◆ Assignment
Retype, exactly as they appear below, the lines between the line holding "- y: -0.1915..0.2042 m" and the line holding "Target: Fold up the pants", both ends included.

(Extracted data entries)
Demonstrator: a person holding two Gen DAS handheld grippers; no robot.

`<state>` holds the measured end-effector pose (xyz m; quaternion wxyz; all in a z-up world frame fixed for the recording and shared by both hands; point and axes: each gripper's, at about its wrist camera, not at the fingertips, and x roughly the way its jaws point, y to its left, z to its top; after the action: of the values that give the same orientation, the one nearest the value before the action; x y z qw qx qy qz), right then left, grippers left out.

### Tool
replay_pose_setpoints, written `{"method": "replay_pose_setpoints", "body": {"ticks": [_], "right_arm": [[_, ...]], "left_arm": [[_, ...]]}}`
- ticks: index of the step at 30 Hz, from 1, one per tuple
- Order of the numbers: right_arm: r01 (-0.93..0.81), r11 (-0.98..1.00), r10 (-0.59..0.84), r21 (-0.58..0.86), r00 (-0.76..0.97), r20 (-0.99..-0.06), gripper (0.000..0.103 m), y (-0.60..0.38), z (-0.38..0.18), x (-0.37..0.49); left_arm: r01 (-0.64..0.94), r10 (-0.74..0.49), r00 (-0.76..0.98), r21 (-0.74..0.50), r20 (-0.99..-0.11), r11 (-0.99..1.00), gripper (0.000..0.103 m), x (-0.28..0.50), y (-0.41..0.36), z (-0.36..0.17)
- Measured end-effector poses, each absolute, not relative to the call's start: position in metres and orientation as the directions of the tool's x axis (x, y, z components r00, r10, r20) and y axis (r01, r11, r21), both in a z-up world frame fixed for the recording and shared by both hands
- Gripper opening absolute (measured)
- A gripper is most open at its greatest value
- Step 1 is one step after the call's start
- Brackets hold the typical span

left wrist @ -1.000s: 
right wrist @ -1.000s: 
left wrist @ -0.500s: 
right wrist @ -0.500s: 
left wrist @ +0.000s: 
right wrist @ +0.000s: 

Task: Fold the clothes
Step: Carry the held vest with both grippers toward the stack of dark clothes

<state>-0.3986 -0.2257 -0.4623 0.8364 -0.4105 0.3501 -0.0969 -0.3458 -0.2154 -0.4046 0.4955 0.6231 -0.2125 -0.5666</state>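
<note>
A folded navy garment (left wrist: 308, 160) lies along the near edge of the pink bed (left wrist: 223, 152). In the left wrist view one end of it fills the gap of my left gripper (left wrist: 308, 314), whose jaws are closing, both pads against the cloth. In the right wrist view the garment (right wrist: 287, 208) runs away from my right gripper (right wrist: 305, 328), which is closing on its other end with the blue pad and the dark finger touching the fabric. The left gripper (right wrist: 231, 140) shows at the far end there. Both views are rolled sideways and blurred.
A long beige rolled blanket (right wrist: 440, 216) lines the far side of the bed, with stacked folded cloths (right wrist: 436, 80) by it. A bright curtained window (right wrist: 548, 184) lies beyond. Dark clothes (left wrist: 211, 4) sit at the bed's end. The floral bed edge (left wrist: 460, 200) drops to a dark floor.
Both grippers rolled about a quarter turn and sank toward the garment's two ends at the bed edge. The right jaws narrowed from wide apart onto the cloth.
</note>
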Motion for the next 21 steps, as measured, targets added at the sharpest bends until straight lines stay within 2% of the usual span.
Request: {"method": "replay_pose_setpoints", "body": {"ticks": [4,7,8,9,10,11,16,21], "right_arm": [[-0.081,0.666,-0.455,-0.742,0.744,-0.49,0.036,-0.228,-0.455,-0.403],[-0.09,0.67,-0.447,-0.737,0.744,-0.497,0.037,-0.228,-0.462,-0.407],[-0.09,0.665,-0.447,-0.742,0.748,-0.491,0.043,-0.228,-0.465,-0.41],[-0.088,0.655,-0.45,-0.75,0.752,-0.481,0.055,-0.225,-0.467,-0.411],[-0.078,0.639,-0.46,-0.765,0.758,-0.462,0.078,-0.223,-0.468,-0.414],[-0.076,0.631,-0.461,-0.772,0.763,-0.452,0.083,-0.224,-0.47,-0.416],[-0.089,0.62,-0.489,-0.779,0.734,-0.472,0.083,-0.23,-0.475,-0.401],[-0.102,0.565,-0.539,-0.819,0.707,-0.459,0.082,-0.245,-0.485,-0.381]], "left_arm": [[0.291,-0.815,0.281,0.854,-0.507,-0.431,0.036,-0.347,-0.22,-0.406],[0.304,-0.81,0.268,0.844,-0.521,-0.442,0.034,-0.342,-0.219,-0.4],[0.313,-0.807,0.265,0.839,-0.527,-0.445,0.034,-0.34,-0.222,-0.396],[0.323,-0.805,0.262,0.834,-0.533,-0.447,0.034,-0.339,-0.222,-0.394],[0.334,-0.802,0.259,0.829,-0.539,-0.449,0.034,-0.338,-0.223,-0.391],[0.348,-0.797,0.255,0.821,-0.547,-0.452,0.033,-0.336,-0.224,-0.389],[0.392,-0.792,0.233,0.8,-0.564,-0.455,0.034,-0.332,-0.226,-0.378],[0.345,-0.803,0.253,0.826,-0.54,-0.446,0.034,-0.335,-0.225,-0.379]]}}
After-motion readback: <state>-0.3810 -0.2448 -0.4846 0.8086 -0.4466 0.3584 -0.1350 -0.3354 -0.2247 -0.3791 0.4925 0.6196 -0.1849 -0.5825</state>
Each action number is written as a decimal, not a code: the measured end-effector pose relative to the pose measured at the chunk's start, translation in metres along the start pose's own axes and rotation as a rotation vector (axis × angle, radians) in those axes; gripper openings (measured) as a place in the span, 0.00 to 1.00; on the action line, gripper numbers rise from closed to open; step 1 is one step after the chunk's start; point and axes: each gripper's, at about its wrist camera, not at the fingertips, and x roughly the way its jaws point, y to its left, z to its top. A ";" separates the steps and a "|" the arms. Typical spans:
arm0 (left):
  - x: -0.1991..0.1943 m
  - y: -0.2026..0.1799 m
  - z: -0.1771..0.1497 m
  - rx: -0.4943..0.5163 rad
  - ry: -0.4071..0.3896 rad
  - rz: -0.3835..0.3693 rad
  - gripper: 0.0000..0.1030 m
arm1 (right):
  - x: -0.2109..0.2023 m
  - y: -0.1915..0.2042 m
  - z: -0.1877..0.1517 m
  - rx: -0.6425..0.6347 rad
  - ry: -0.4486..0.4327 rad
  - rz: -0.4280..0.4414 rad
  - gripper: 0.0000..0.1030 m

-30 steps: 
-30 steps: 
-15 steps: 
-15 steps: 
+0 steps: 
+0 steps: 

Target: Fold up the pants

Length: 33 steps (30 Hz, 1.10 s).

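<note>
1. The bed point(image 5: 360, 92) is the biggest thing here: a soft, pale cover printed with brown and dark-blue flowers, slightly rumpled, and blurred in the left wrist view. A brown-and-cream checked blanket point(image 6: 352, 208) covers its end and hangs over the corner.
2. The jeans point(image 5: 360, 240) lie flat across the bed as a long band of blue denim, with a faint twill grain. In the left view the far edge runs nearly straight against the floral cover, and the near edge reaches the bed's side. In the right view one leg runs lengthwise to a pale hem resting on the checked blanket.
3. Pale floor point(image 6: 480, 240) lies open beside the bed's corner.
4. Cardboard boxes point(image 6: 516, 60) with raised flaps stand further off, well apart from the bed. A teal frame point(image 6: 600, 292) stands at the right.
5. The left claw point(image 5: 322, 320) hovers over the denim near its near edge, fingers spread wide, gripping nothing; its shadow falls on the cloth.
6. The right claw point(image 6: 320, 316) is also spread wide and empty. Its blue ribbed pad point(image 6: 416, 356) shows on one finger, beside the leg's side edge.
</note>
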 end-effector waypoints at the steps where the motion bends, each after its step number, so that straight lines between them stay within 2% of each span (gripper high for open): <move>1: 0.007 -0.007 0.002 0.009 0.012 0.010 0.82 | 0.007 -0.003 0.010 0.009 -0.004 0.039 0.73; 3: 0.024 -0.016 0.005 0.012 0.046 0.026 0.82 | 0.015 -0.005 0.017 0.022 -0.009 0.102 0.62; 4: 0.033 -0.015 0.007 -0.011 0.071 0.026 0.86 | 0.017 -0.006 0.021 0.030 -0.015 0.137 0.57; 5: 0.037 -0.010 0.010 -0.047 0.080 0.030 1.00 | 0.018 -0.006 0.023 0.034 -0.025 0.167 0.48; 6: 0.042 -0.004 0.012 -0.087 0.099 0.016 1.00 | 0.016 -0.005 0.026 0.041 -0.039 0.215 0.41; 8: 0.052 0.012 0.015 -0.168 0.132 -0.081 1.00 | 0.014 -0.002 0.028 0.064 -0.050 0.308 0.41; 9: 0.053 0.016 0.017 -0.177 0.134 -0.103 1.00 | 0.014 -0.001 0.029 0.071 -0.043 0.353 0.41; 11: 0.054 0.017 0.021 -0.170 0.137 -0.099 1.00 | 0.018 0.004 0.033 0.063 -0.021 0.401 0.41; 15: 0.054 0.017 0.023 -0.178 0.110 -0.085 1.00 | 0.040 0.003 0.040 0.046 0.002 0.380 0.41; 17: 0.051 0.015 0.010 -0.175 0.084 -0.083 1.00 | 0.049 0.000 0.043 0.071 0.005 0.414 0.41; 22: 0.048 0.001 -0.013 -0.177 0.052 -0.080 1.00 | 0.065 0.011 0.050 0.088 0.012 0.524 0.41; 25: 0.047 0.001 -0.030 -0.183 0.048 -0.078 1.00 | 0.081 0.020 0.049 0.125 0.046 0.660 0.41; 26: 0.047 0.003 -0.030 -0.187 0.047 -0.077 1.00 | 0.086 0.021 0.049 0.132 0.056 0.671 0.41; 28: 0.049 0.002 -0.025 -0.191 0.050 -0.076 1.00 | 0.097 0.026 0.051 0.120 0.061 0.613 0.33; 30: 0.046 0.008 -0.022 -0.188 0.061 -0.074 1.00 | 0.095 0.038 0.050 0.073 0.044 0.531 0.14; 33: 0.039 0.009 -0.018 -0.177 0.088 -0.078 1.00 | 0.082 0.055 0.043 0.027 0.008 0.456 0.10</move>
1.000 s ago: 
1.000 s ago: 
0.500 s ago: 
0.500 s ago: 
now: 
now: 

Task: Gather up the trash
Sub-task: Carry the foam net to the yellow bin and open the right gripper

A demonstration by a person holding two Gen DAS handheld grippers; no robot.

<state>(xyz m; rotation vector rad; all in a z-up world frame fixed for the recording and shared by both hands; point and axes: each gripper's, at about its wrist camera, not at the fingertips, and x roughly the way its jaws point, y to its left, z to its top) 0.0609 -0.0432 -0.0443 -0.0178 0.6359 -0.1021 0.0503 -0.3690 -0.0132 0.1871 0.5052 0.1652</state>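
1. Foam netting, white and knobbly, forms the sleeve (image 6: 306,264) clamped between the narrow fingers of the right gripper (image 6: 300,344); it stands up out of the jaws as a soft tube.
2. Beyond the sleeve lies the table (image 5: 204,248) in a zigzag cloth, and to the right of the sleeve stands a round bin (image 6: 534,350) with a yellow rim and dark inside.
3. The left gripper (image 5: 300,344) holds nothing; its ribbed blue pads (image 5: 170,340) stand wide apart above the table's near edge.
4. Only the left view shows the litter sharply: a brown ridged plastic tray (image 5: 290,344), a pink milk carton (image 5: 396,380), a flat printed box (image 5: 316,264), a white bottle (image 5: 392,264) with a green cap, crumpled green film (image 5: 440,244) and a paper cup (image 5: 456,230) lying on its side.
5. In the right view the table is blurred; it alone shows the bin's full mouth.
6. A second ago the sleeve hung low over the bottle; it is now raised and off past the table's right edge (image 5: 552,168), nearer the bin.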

◆ Response for this exercise
  - y: -0.1915..0.2042 m
  - z: -0.1877..0.1517 m
  - rx: -0.6425..0.6347 rad
  - ry: -0.4486..0.4327 rad
  - rz: -0.4280..0.4414 rad
  - gripper: 0.0000..0.1030 m

-30 steps: 
-30 steps: 
-15 steps: 
-15 steps: 
+0 steps: 
+0 steps: 

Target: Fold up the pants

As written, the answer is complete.